THE TASK. Starting at the line that holds "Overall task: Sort" and stopping at the line that holds "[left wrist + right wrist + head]", restate the records below word for word, with both of those lines included.

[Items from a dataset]
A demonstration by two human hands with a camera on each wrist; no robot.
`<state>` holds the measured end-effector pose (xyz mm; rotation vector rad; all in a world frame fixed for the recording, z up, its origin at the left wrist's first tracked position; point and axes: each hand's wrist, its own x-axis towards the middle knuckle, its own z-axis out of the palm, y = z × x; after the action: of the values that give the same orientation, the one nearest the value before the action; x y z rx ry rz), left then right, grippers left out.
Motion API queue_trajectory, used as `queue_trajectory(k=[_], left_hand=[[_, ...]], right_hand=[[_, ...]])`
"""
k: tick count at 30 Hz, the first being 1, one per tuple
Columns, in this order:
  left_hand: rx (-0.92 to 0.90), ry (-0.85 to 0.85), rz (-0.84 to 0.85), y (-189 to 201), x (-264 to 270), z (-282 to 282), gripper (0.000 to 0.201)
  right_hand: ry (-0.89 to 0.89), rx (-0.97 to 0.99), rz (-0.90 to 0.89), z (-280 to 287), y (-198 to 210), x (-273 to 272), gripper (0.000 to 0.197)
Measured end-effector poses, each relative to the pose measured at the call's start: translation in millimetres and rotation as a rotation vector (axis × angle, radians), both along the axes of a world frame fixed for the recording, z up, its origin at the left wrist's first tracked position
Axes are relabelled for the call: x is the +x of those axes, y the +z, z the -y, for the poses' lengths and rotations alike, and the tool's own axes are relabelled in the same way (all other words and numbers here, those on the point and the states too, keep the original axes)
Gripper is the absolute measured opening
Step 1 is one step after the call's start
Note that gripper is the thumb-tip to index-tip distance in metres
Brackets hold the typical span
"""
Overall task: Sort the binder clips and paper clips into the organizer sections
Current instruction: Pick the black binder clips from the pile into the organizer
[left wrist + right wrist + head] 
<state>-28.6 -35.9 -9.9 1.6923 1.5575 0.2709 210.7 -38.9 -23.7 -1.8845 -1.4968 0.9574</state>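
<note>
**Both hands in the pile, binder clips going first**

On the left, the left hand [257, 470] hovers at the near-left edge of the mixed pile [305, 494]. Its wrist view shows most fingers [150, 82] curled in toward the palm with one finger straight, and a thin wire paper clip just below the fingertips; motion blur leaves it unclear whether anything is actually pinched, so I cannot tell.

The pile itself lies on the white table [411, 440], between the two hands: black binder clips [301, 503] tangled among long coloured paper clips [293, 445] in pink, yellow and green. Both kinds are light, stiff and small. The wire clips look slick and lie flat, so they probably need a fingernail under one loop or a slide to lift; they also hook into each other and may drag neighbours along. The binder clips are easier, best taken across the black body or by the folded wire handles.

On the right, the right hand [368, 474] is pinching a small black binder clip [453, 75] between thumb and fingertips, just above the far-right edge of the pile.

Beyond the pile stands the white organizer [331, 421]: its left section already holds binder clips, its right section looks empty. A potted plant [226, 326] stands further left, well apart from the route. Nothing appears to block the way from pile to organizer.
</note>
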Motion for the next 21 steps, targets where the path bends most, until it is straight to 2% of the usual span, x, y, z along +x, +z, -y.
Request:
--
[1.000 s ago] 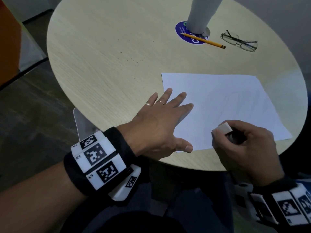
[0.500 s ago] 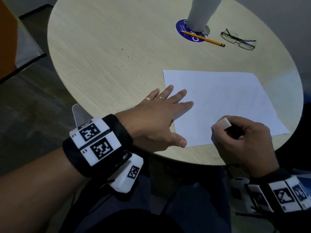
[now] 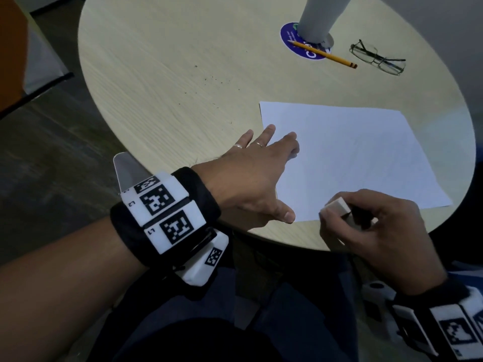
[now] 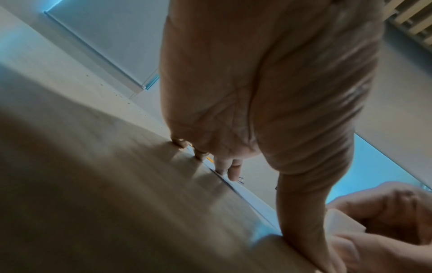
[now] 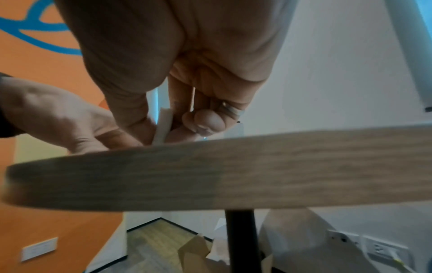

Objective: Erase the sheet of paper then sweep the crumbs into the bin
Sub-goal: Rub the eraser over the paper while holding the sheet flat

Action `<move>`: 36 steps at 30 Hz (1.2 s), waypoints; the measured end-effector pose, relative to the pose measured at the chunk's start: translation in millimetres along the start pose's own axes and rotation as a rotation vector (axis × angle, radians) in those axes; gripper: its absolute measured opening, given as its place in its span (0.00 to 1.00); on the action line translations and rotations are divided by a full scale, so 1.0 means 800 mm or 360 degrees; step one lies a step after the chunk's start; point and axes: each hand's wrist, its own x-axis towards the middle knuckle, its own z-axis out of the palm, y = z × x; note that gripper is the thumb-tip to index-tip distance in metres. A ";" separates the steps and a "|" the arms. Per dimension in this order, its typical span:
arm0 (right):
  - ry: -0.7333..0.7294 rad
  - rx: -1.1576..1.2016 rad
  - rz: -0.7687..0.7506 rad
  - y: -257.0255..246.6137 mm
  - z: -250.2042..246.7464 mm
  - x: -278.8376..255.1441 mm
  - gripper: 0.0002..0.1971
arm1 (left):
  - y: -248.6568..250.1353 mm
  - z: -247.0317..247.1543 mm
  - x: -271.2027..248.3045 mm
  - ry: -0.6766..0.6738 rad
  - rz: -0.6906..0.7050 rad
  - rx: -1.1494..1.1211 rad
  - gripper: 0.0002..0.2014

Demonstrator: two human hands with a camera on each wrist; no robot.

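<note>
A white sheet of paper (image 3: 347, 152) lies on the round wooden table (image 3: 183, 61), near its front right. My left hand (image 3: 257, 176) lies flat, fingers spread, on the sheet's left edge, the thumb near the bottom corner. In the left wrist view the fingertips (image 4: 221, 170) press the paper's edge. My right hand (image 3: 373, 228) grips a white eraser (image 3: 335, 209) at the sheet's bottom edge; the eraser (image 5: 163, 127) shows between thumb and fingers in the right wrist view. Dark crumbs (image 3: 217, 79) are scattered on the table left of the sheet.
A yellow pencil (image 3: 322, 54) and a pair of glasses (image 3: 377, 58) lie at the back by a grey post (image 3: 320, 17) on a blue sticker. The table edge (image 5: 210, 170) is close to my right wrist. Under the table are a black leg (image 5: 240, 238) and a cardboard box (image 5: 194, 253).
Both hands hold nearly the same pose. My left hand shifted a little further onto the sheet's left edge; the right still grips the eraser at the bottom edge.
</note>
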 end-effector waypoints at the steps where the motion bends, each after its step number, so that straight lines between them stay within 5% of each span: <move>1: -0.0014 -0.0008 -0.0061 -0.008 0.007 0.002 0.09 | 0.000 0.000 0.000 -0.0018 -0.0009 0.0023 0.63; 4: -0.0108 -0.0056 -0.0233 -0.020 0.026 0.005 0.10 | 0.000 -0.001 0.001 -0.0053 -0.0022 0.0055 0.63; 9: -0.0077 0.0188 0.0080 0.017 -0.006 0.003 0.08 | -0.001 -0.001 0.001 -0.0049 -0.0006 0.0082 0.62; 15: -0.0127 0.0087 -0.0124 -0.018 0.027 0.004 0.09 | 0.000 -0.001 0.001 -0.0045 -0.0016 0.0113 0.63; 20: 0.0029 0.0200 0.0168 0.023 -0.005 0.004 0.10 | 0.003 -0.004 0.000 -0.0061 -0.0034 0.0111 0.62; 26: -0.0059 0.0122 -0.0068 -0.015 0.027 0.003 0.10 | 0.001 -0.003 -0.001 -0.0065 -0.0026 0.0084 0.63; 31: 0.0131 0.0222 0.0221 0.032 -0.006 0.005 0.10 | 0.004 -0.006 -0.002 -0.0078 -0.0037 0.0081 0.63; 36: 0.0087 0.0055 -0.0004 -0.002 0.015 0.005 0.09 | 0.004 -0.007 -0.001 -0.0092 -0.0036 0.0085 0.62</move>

TASK RESULT.
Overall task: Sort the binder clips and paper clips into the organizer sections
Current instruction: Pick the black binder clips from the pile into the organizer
[left wrist + right wrist + head] 

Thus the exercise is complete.